1 Introduction

Conventional discrete-time control systems are mainly developed for single-rate systems in which all input and output variables are sampled at a single (uniform) rate [2]. Identification techniques for single-rate systems have been well investigated [1, 16, 25, 26]. However, the single-rate sampling scheme sometimes may not be applicable in practical industrial processes, because the involved physical variables might be sampled at different sampling rates; see some examples in [13, 20]. Such systems with more than one sampling rate are called multirate systems. Recently, multirate systems have been a hot topic in control and identification fields, and many related achievements have been reported [3, 4, 15, 18, 23, 33, 39].
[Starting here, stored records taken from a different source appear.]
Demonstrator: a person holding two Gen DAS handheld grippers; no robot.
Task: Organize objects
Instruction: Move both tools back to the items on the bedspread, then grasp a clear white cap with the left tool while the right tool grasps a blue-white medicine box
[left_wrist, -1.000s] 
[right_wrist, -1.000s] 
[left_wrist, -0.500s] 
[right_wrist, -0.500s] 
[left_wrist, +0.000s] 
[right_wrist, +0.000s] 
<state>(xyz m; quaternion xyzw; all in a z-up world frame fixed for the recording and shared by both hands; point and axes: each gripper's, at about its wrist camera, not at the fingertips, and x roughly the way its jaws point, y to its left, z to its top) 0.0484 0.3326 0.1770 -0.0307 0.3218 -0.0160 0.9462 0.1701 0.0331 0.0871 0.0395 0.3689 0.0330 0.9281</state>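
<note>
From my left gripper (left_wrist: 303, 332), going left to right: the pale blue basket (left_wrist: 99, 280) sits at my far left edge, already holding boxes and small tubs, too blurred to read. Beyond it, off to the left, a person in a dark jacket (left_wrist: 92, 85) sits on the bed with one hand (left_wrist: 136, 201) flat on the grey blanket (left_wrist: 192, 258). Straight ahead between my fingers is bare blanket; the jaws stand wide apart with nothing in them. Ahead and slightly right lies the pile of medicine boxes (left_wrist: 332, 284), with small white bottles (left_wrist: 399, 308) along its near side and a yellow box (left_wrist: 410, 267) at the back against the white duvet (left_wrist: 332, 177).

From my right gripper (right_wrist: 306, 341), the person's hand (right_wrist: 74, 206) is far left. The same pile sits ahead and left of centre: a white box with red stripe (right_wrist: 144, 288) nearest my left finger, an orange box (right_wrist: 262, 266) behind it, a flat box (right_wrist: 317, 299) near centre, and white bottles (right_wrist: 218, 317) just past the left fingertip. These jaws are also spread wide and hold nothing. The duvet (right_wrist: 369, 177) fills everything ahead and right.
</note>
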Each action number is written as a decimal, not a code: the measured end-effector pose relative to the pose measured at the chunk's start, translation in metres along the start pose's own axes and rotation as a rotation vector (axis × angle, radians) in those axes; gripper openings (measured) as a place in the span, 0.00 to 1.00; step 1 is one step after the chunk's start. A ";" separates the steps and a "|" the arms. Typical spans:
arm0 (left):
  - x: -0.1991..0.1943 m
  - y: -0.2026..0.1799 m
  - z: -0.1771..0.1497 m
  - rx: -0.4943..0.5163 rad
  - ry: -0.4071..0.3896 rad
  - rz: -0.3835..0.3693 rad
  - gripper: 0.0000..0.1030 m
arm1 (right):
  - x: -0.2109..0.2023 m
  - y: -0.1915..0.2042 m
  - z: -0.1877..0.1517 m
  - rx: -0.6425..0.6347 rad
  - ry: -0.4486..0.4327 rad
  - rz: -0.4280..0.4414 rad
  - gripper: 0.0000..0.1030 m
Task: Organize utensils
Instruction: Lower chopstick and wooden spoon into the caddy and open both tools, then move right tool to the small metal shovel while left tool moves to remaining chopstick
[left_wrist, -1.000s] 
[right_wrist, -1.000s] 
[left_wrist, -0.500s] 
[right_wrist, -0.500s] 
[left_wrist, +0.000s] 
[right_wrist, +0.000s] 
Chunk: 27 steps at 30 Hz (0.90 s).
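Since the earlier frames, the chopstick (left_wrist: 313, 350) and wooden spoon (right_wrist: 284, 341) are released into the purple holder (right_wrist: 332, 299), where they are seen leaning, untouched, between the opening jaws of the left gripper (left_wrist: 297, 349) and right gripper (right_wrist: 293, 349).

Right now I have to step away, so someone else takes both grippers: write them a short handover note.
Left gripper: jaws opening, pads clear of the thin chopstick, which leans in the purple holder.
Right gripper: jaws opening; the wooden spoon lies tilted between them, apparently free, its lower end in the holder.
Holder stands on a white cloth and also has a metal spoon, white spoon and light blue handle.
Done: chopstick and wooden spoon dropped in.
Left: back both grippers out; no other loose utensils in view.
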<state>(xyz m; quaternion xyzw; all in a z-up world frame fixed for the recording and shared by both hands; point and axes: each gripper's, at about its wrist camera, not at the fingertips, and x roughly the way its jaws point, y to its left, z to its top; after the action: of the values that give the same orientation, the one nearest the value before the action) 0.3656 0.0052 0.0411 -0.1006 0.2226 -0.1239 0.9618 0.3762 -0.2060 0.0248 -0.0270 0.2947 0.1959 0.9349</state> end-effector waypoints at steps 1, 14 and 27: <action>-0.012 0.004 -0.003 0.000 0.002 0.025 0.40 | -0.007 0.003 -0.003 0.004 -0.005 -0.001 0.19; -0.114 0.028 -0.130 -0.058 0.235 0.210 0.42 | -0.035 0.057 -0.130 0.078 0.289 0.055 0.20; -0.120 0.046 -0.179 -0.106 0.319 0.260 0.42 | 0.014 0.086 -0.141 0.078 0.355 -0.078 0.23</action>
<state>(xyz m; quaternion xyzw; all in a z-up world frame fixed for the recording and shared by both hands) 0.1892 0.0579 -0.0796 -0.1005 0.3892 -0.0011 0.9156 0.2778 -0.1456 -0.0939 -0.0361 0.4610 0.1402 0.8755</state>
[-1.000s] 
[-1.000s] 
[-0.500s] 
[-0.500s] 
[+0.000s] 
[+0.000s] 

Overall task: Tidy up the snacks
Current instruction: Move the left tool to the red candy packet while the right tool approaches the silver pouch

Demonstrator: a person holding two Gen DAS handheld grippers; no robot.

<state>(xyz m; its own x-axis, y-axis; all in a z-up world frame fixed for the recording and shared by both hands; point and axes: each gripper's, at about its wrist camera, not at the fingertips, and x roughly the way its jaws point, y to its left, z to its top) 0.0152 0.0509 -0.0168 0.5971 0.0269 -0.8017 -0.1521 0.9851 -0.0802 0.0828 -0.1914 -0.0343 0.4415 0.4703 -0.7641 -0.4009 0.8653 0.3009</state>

Most of the sampling schemes for multirate systems in the literature are uniform sampling, that is, the sampling interval for all variables are fixed. However, a more general class of multirate systems feature the following characteristics: The involved variables are measured at non-uniform intervals, e.g., in the cases when manual sampling or laboratory analysis is required. Systems whose sampling intervals for the input and/or output channels are non-equidistant in time are termed as non-uniformly sampled multirate systems [8, 21, 24, 28]. The systems with irregular missing samples can be characterized under the framework of the non-uniformly sampled system model [10, 14, 17, 31, 32, 38, 40, 41, 43, 45]. In this paper, we consider a class of periodically non-uniformly sampled systems which are special cases of the general non-uniformly sampled systems. It has been shown that the periodically non-uniform sampling has some promising properties, such as preserving controllability and observability [8, 28] and being capable of uniquely recovering the continuous-time system [8]. The related identification and control problems have been investigated for periodically non-uniformly sampled systems [8, 9, 21, 22, 24, 27, 28]. Specifically, some interesting identification methods have been proposed for the non-uniformly sampled systems, for example, the subspace methods [21, 27], the auxiliary model-based least squares method [24], the multi-innovation gradient method [37] and the partially coupled least squares method [9]. In this work, the main objective is to propose a computationally efficient identification algorithm for periodically non-uniformly sampled systems based on a hierarchical identification principle.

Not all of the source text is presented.